Kini mereka berdiri dan saling mengunci dalam tatapan. Yang satu menatap penuh rindu, yang satu lagi menatap penuh kebencian. Suara embusan napas terdengar tak teratur, bahkan detak jantung nyaris menggema dan menjadi suara pemecah sunyi di tempat itu.
Hujan diluar sana seakan tak peduli, petir membelah langit dan guntur menjadi pemecah dalam sunyinya malam.
Pada dinding putih nan bersih, bingkai-bingkai foto berisi potret pernikahan terpajang dengan rapi. Di sana keduanya terlihat saling mencintai, tetapi kini … semua jungkir balik dan sangat berbeda.
"Felica, itu semua bohong," ujar pria bersurai putih nan panjang. "Aku tidak membunuhmu. Aku mencintaimu!" tegas pria itu kemudian.
"Hentikan! Aku tak akan bisa kau bohongi, kembalikan aku ke tempat tinggalku!" tegas Felica.
Cancri menelan ludahnya kasar, rasanya begitu sakit saat wanita itu menatapnya dengan pandangan benci. Iris mata Felica bagai pedang yang menusuk di ulu hatinya, sedangkan ucapan wanita itu menjerat lehernya kuat. Ia tak mengerti cerita apa yang orang-orang itu sampaikan kepada Felica, tetapi ia yakin jika semuanya tidaklah sesuai kenyataan.
Cancri melangkah maju, mencoba mendekati Felica. Selama delapan tahun ini ia memendam rasa rindu, selama itu pula ia merasakan mati. Cancri menarik tangan Felica, memeluk raga wanita itu erat.
Felica yang ada di pelukan Cancri memberontak, wanita itu memukul d**a Cancri cukup kuat, bahkan ia menggigit kulit putih Cancri. Ia tak peduli saat darah terasa di lidahnya, ia benci pria yang kini memeluknya.
"Felica, aku suamimu." Cancri membiarkan rasa sakit menjalar di tubuhnya. Ia tak peduli saat kulit bagian dadanya di lukai oleh Felica. Pria itu menangis, menumpahkan racun bernama rindu sebanyak yang ia bisa.
"Setelah membunuhku delapan tahun lalu, kau membunuh menantuku, dan sekarang … kau ingin membuhku lagi." Felica mendorong tubuh Cancri sekuat yang ia bisa.
Cancri melepas pelukannya, ia terpaku. "Aku tidak membunuh siapapun! Felica, aku mencintaimu." Cancri mencoba mendekati Felica, wanita itu berjalan mundur dan tubuhnya kini tertahan dinding.
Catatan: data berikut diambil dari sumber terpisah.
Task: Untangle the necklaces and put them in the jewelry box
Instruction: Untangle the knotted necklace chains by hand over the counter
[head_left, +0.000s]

"b******n!" Felica mengangkat tangan kanannya, ia melayangkannya dengan cepat.
Plak …
Suara tamparan menggema keras. Felica mendorong tubuh Cancri dan pria itu tersungkur di atas lantai. "Dengarkan, aku tidak pernah menikahi b******n sepertimu!" tegas Felica. Ia tak peduli saat setetes air mata jatuh ke pipinya, entah mengapa hatinya merasa sakit saat melukai pria bernama Cancri.
"Kita sudah menikah, dan cincin di jari manismu itu adalah pasangan dari cincinku. Cincin itu tak akan bisa terlepas, dan cincin itu mengikat kita."
"Persetan dengan cincin ini. Persetan dengan pernikahan yang kau katakan. Aku membencimu!" Felica tiba-tiba merasa pusing, pandangannya mengabur dan ia pingsan.
Cancri dengan cepat mengubah bentuknya menjadi setengah ular, menjadikan raganya sebagai alas dan tempat Felica mendarat. Pria itu membawa raga Felica mendekat padanya, ia segera memeluk Felica dan kembali mengubah dirinya menjadi manusia normal.
Cancri melangkah ke arah tangga, ia menuju ruangan atas dan bergerak cepat ke kamarnya. "Felica, aku tak akan melepaskanmu. Jika aku tak bisa memilikimu, maka tidak ada yang bisa memilikimu juga."